╔══
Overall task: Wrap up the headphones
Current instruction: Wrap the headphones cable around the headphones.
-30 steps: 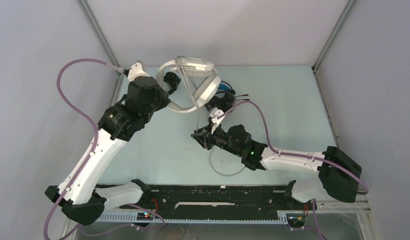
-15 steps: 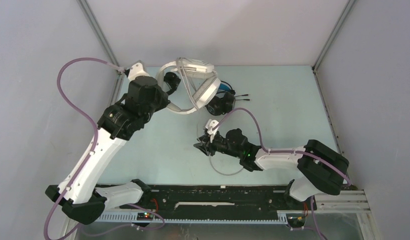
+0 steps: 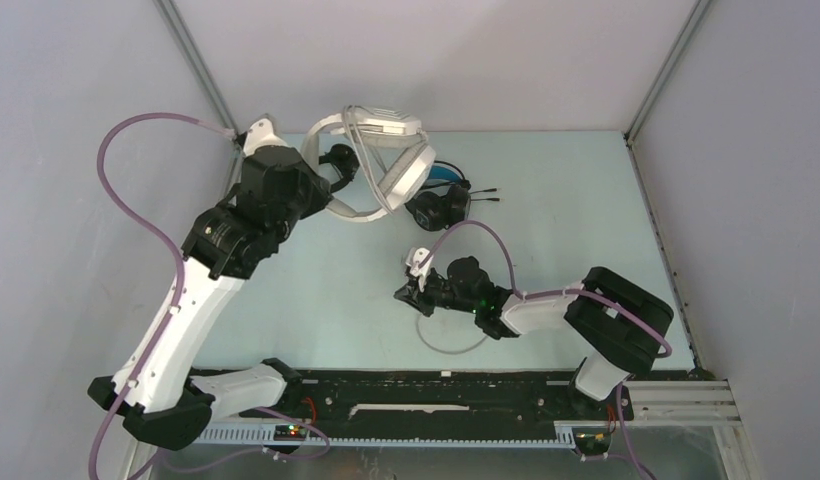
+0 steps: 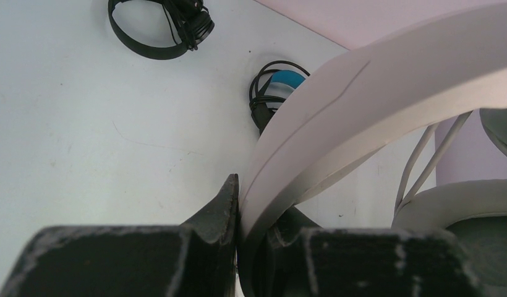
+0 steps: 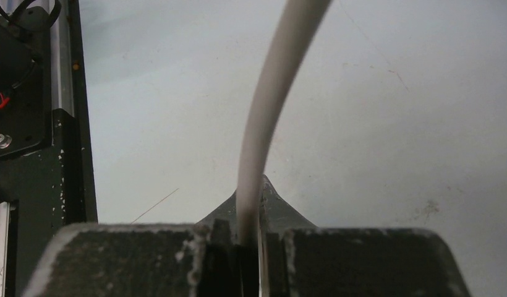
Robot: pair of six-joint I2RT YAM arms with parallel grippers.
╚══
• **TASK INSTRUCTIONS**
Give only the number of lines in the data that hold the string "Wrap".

• **TASK OUTPUT**
2